ジャナフの反応を見て、そう思わずにはいられなかった。
天使の血ーー。
かつてはそう呼ばれていた、とも聞いた俺達一族の血は、遠い昔先祖が天界の者と恋に落ち、交わり、子を遺した事から始まった。
その子供は特殊な血液型ー希血ーと、普通の人間が持っている筈のない不思議な能力持ち、生まれてきた。

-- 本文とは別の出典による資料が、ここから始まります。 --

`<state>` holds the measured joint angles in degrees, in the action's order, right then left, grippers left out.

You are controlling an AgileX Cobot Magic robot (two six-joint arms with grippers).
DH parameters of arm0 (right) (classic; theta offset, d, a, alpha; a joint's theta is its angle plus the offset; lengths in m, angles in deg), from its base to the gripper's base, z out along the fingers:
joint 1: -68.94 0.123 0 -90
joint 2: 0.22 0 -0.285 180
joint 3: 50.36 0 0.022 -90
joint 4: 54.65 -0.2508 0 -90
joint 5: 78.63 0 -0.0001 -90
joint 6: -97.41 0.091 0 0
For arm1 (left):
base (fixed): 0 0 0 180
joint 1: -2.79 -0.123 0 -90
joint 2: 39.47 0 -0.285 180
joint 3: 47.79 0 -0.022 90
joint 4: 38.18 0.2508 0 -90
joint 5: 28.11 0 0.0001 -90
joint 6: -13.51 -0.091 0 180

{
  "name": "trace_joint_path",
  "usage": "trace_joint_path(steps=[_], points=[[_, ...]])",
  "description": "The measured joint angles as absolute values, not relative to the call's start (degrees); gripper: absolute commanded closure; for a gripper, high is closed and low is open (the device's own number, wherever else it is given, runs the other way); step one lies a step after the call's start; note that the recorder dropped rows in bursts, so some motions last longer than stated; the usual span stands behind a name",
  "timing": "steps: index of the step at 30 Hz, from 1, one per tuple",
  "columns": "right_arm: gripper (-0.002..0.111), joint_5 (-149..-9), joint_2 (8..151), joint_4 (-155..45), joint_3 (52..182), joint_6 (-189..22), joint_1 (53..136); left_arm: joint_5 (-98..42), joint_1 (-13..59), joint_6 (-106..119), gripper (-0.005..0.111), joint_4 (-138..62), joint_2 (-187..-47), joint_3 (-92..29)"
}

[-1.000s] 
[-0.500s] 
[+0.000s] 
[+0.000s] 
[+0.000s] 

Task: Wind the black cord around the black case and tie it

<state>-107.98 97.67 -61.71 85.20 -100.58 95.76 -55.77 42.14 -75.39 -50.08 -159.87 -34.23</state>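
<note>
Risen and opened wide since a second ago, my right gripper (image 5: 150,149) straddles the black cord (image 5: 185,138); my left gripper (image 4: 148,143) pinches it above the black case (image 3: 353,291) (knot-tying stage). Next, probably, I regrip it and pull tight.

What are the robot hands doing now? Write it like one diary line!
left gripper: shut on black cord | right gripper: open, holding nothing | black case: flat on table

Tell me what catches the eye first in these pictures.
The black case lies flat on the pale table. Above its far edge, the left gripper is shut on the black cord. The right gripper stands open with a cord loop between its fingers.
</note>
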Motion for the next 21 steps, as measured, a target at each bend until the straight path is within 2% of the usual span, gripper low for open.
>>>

けれど、人と交わった事で混血となったその子供らには共通して普通の人よりも劣る部分があったそうだ。
それは不思議な能力を持つ故の代償かーー?
ある者は身体が弱く短命。
人の言葉が話せない。
能力以外の学力や身体能力が乏しい……。
など、それぞれ様々。
現に俺の父さんも私生活に支障はないが、匂いだけで酒に酔ったり、歌を唄う事と絵を描く事は極端に下手だった。
……でも、俺にはないんだ。
これまで生きてきて能力に悩まされる事はあったけど、これと言った思い当たる代償となるに値する欠点が今のところない。学力も身体能力も健康面でも、どちらかと言えば普通よりも優れている方だ。
そんな自分を思い返して、俺は思った。
それは、俺が容姿に漆黒を持つ希血だからじゃないかーー?
かつて天使が、自分達には絶対にあり得ないその漆黒の美しい容姿に惹かれて人間と交わったと言われている。その想いの強さ故か、天界と下界の者が関わってはいけないという掟を破った罰か……。希血を持つ者は、決して漆黒の容姿を受け継いで生まれてこなかった。
ーーー希血の者は決して漆黒の容姿を受け継がない。
その法則が破られた時、その者は更なる能力を発揮するであろうーーー
それは、ただあまりにも漆黒の容姿の子供が生まれないから言われているだけの、言い伝えかも知れない。
そもそもこの話自体が作り話の可能性があれば、天使が本当にこの世に存在したのかなんて、今や誰も証明出来ない。
……けど。
こんな時に、父の弟であるアラン叔父さんから聞いたその話が甦ってきた。